- Born: 26 February 1965 (age 61) Würzburg, Germany
- Education: University of Erlangen–Nuremberg
- Scientific career
- Fields: Mathematics
- Workplaces: Monash University
- Thesis: Stetige planare Funktionen [Continuous planar functions] (1993)
- Doctoral advisor: Karl Strambach

YouTube information
- Channel: Mathologer;
- Years active: 2015–present
- Subscribers: 966 thousand
- Views: 75 million
- Website: www.qedcat.com

= Burkard Polster =

German mathematician

Burkard Polster (born 26 February 1965 in Würzburg) is a German mathematician who runs and presents the Mathologer channel on YouTube. He is a professor of mathematics at Monash University in Melbourne, Australia.

== Education and career ==
Polster earned a doctorate from the University of Erlangen–Nuremberg in 1993 under the supervision of Karl Strambach.
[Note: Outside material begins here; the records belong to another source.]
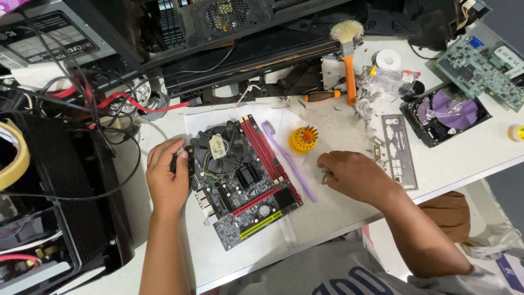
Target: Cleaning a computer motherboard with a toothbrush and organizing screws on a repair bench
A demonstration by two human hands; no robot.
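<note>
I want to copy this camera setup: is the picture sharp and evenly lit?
Head view: bright, even light on the white table; motherboard and both hands crisp; soft shadow under the right hand; edges bend slightly; the left side stays dark.

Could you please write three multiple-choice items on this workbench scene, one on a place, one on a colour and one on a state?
1. Where does the purple toothbrush lie?
A. Along the right edge of the motherboard
B. Inside the hard drive
C. On the roll of tape

2. What colour is the handle of the brush at the top of the table?
A. Blue
B. Orange
C. Green

3. What is the left hand doing?
A. Resting in the lap
B. Holding the brush
C. Gripping the motherboard's left edge

Answers: 1 A, it lies slanted beside the red slots. 2 B, an orange handle under pale bristles. 3 C, its fingers curl round that edge beside the fan, while the right hand rests on the table over small metal parts.
</note>
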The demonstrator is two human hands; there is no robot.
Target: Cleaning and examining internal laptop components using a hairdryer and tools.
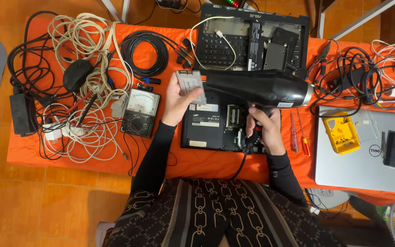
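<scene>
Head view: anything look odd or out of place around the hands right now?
Yes. The right hand aims a black hair dryer, not a usual bench tool, at a flat silver drive in the left hand, above an opened black laptop. White cables lie tangled at left.
</scene>
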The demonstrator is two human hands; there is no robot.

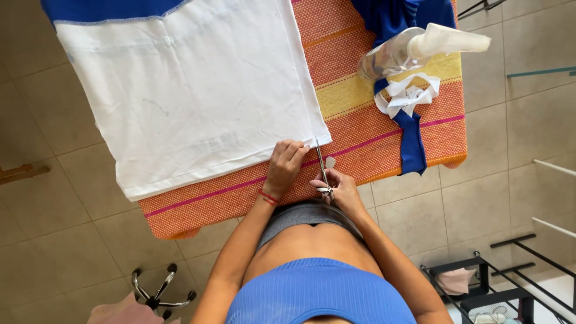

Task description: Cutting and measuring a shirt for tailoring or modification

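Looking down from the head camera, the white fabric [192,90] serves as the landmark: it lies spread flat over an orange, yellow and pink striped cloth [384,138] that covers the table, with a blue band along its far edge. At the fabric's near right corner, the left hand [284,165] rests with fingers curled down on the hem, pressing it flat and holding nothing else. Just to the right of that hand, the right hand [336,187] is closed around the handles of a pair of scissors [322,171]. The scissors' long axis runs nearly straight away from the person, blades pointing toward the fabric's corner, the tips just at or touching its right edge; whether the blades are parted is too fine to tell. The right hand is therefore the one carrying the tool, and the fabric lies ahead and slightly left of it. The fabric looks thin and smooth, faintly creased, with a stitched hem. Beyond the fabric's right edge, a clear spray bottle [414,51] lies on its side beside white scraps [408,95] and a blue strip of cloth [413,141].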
Other universities that Polster has been affiliated with, before joining Monash University in 2000, include the University of Würzburg, University at Albany, University of Kiel, University of California, Berkeley, University of Canterbury, and University of Adelaide.
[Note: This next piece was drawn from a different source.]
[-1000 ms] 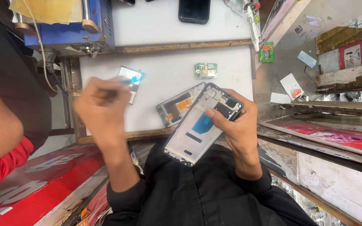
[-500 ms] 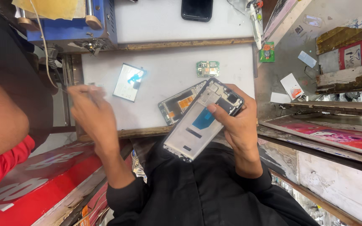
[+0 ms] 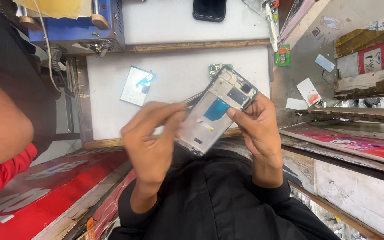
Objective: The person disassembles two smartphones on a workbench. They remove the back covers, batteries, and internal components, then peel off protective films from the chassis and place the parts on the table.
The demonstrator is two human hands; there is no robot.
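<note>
A person in a black top works on an opened phone over a white workbench.

From the left: a flat silver rectangular panel with a blue tab point(image 3: 137, 85) lies on the white work surface point(image 3: 174, 66). The left hand point(image 3: 152, 144) is curled, fingers pinched on a thin dark tool whose tip touches the silver-grey phone frame with a blue patch point(image 3: 216, 111). The right hand point(image 3: 256, 129) grips that frame by its right edge, tilted above the lap. A small green circuit board point(image 3: 216, 69) lies just behind it.
</note>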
Polster's research involves topics in geometry, recreational mathematics, and the mathematics of everyday life, including how to tie shoelaces or stabilize a wobbly table.

==Books==
Polster is the author of multiple books including:
- "A Geometrical Picture Book" (1998)
- "Geometries on Surfaces" (2001)
- "The Mathematics of Juggling" (2003)
- "Q.E.D.: Beauty in Mathematical Proof" (2004) Included in the four-book compilation Scientia: Mathematics, Physics, Chemistry, Biology, and Astronomy for All (2011) and translated into German as Sciencia: Mathematik, Physik, Chemie, Biologie und Astronomie für alle verständlich (Librero, 2014, in German).
- "Les Ambigrammes: l'art de symétriser les mots" (2004)
- "The Shoelace Book: A Mathematical Guide to the Best (and Worst) Ways to Lace Your Shoes" (2006)
- "Eye Twisters: Ambigrams & Other Visual Puzzles to Amaze and Entertain" (2007)
- "Math Goes to the Movies" (2012)
- "A Dingo Ate My Math Book: Mathematics from Down Under" (2017)
- "Putting Two and Two Together" (2022)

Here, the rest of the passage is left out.